Fadlallah, in comparison with the average age of a normal cleric, left this world early. His death was a great boon for the Islamic Republic and for Ayatollah Khamenei. There is no longer a Shiite religious powerhouse in the way of Hezbollah and, for that matter, Iran’s assault on Lebanon. And now his death will have severe consequences, particularly for the Lebanese Shia. They have no choice but to abandon their traditional powers and form or strengthen modern powers in parties or groups against Hezbollah.
It is impossible to resist consigning Shiism to Hezbollah in Lebanon using some other religious authority. Lebanon’s Shiite society has no choice but to take seriously the formation of political and modern institutions. The disappearance of Musa Sadr and the death of Fadlallah have uprooted the hopes in religious authorities of Lebanon’s Shia society, a society which wants to break from Hezbollah and preserve its tribal and religious character in Lebanon and act within the framework of the country’s national interest.
The national mourning in Iran for Fadlallah has taken on the form of shameless fraud. Qom’s faqihs who had anathemized him in their lessons and ordered that notices saying, “God’s curse upon the killer of Fatima al-Zahra” to be pasted everywhere as an allusion to cursing him, are now satisfied. [In Shiite historiography, the killers of Fatima al-Zahra, the daughter of the Prophet Mohammad and husband of Imam Ali, were supposed to have been Umar ibn al-Khattab, who assaulted her while she was pregnant, leading to her death months later. The recitation of this event in all its horror is part of Shiite martyrology. Evidently this is a reference to Sheikh Fadlallah's having reached out to the Sunnis.] The Islamic Republican government is now relieved of the burden of spending money to outflank Fadlallah.
[end of translation]
The article somewhat trims the ayatollah’s beard a bit. He died an implacable foe of the Israeli state. Reuters reported, “[A] nurse asked Ayatollah Fadlallah what he needed. Without hesitation, he replied, ‘For the Zionist entity to cease to exist.’” He was commonly believed to have been involved in the bombing of the Marine and French paratroopers barracks in 1983 and the CIA tried to assassinate him him using a high-powered car bomb which narrowly missed killing him, but did kill 80 people and wounded hundreds of others.
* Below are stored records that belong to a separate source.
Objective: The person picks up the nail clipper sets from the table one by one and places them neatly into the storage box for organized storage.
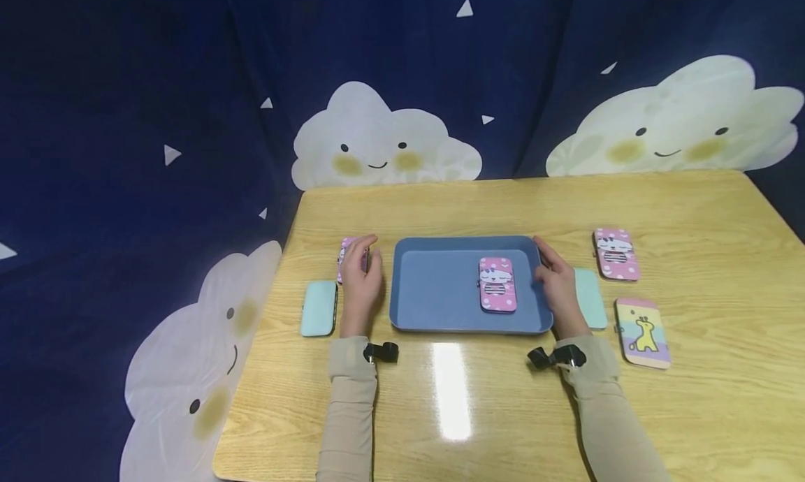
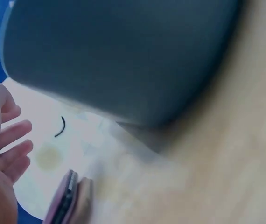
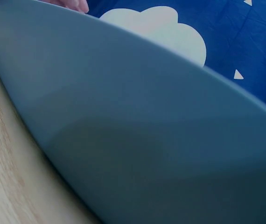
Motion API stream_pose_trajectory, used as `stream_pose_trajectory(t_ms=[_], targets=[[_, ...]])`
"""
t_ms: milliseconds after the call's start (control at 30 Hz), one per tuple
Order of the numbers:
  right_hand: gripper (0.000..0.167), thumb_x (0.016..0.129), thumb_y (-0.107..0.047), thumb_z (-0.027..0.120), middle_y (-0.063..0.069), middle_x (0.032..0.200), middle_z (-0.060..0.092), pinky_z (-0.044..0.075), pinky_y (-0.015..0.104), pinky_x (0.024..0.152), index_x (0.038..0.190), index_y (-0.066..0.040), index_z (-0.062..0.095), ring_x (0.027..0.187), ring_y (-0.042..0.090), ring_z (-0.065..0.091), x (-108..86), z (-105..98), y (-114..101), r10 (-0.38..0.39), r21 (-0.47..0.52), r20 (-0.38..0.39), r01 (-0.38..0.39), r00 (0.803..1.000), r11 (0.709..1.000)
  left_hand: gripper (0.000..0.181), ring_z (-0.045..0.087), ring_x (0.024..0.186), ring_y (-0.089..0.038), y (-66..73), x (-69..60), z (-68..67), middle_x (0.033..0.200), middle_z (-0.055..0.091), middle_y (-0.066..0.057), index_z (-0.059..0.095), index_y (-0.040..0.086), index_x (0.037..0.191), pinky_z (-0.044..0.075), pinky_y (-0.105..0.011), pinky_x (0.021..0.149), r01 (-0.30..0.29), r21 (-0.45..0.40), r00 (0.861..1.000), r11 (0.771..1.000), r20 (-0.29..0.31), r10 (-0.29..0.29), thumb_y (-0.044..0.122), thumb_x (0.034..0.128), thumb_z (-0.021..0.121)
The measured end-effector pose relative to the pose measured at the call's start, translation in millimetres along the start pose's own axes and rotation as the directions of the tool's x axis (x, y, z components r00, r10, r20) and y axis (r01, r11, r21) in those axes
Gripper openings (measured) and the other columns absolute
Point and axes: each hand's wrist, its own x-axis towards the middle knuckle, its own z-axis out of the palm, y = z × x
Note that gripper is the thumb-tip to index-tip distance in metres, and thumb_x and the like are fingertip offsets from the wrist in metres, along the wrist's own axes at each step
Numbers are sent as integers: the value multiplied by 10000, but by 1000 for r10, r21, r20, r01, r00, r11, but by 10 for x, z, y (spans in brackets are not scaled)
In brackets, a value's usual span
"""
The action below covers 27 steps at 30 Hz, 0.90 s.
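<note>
A blue-grey tray (image 1: 440, 286) lies on the table, with a pink flat case (image 1: 497, 284) bearing a cartoon animal inside it, right of its middle. My right hand (image 1: 558, 283) holds the tray's right rim, thumb over the edge; in the right wrist view the tray's side (image 3: 123, 107) fills the picture and hides that hand. Left of the tray, my left hand (image 1: 363, 276) hovers with loose fingers, apart from the wall. The left wrist view shows its bent fingers (image 2: 15, 149) holding nothing. A pink patterned case (image 1: 344, 258) is partly hidden behind it.
A mint case (image 1: 318, 309) lies left of my left wrist. Beside my right hand are another mint case (image 1: 590, 299), partly covered, a pink case (image 1: 616, 254) and a giraffe case (image 1: 643, 333). A dark blue cloud-print curtain (image 1: 402, 42) hangs behind the wooden table (image 1: 490, 412).
</note>
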Motion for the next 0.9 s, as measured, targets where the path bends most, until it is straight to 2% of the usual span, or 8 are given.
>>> stream_pose_trajectory(t_ms=[100,267,400,533,633,700,800,900], targets=[[754,795,167,427,72,1566,338,364,87,882,1502,-96,422,1456,183,276,-4,1,3,6,8,-5,-5,1000,1000,273,546,1208,-269,-53,-16,8,1215,654,-122,677,-17,1169,351,-412,1107,0,42,999,999,-38,2,-4,901,623],[753,801,162,424,71,1574,328,363,80,885,1507,-100,415,1461,192,268,-6,-1,-1,1,8,3,-1,1000,1000,281,529,1231,-349,-143,-19,29,1190,656,-180,682,-24,1135,292,-531,1133,-51,129,993,990,-101,64,-43,861,622],[756,800,162,415,72,1578,325,358,93,870,1509,-97,412,1460,193,271,-9,4,-10,-1,-3,4,1,1000,1000,280,534,1211,-399,-213,-39,43,1185,657,-198,681,-42,1116,330,-534,1098,-70,248,987,966,-123,103,-25,847,609],[768,783,164,418,78,1571,337,361,109,854,1506,-96,419,1454,194,287,-16,16,-13,-2,-6,-5,2,1000,1000,297,505,1242,-428,-241,-69,52,1225,640,-203,679,-36,1134,345,-556,1066,-58,331,988,942,-117,102,19,853,599],[765,782,167,419,80,1568,343,369,111,850,1502,-92,424,1451,195,295,-23,19,-12,-4,1,-8,4,1000,1000,322,431,1305,-458,-244,-91,49,1312,589,-216,669,-18,1179,310,-597,1067,3,379,994,925,-101,39,51,876,587],[758,789,171,417,83,1569,343,371,115,843,1501,-88,425,1450,197,296,-30,16,-14,-8,9,-5,8,1000,1000,356,346,1360,-475,-245,-103,47,1395,523,-214,655,12,1234,262,-615,1089,69,415,996,907,-74,-42,84,895,575],[753,796,168,414,80,1571,339,374,115,834,1503,-90,422,1451,198,295,-34,4,-12,-7,12,-4,7,1000,1000,408,215,1419,-487,-245,-113,47,1497,408,-216,620,53,1317,181,-626,1120,154,457,987,876,-23,-161,140,923,559],[755,797,171,416,82,1575,330,377,105,829,1505,-92,418,1452,211,292,-26,0,2,-3,17,-1,3,1000,1000,444,156,1441,-476,-248,-118,45,1542,340,-204,576,72,1376,145,-619,1140,202,479,972,854,11,-236,169,944,548]])
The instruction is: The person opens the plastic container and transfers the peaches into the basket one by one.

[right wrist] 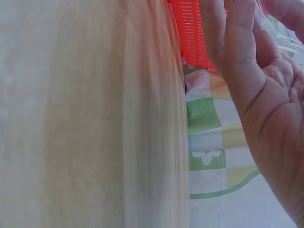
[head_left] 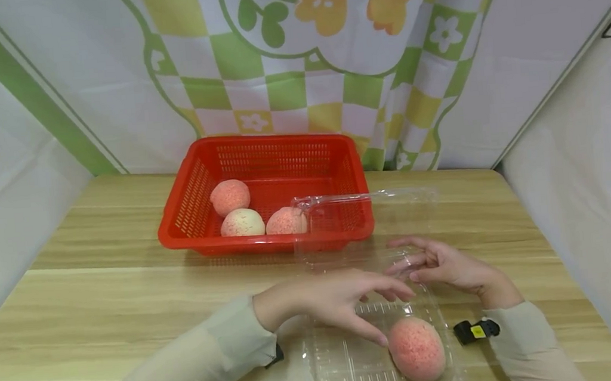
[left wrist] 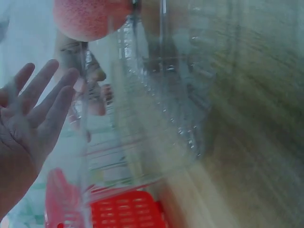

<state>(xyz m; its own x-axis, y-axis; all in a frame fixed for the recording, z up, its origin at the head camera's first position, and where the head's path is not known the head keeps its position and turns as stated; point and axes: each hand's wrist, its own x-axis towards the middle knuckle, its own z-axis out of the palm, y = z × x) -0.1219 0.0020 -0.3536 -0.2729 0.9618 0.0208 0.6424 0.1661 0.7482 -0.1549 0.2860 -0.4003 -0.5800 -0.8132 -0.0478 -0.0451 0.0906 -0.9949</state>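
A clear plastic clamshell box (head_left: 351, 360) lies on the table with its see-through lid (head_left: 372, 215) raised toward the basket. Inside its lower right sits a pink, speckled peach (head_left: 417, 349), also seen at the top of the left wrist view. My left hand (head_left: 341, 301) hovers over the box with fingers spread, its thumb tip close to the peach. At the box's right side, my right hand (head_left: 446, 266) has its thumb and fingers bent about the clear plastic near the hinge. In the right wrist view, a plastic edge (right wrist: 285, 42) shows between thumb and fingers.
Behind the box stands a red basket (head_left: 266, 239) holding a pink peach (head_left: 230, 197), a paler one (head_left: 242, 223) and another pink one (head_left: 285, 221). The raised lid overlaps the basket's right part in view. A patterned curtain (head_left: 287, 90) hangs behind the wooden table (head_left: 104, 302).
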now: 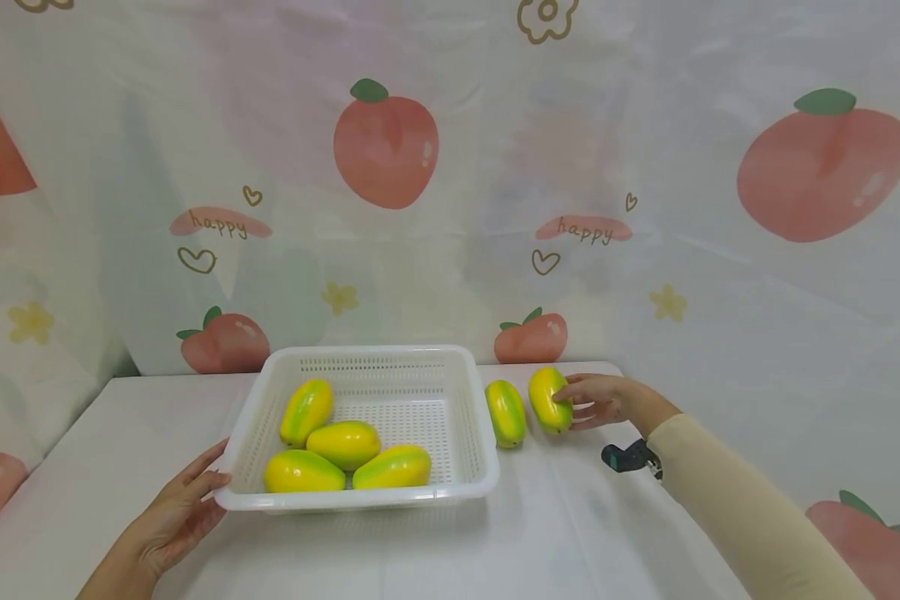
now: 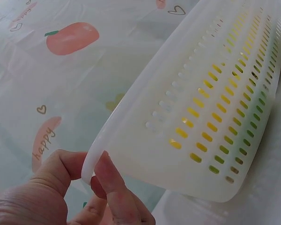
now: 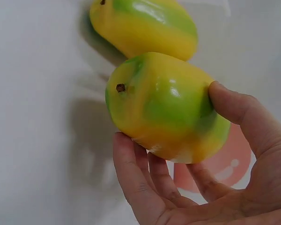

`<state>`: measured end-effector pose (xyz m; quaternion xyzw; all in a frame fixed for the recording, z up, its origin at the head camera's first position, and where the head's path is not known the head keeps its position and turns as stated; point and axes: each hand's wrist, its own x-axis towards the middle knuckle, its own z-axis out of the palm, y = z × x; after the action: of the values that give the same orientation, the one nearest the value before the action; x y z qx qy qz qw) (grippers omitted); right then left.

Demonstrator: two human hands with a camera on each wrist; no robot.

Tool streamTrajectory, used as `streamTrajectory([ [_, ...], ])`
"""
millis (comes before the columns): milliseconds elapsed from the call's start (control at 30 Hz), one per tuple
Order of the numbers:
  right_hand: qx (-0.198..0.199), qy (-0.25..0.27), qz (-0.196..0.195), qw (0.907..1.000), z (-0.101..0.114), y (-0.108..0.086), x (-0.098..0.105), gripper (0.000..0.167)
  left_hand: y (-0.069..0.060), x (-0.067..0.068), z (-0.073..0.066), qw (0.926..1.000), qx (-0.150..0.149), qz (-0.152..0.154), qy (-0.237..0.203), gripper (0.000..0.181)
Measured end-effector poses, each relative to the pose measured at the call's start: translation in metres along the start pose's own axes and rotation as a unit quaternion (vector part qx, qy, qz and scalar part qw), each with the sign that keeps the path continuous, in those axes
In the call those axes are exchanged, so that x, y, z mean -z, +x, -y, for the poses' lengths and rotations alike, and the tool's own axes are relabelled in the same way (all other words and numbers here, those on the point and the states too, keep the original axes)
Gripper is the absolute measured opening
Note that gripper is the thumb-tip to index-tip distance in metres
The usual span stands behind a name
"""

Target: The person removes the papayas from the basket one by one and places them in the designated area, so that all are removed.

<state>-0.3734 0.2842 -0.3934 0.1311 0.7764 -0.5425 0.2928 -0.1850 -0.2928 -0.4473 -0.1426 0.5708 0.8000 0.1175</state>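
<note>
My left hand pinches the rim of a white plastic basket at its near left corner. In the left wrist view, thumb and fingers lie on both sides of the basket's rim. Several yellow-green mangoes lie inside, among them one mango in the middle. To the right of the basket my right hand grips another mango. The right wrist view shows the thumb on one side of this mango and the fingers on the other. Beside it, next to the basket's wall, lies a further mango.
A white cloth covers the table. Behind and at the sides hangs a curtain printed with peaches and hearts. A black strap piece sits at my right wrist.
</note>
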Motion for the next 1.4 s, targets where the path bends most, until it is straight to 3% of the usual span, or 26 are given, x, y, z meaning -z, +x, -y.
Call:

The last paragraphs also seem politically skewed. After the June 2006 Hezbollah-Israel war, it would surprise me to think that the Lebanese Shia feel that an Iranian onslaught is their biggest problem and that Hezbollah is the enemy against whom they have to organize. I would imagine it is quite the opposite: That the Lebanese Shia see Hezbollah as a source of power and the Islamic Republic of Iran as powerful ally. Saying this brings me no satisfaction, but it seems pretty clearly to be the truth.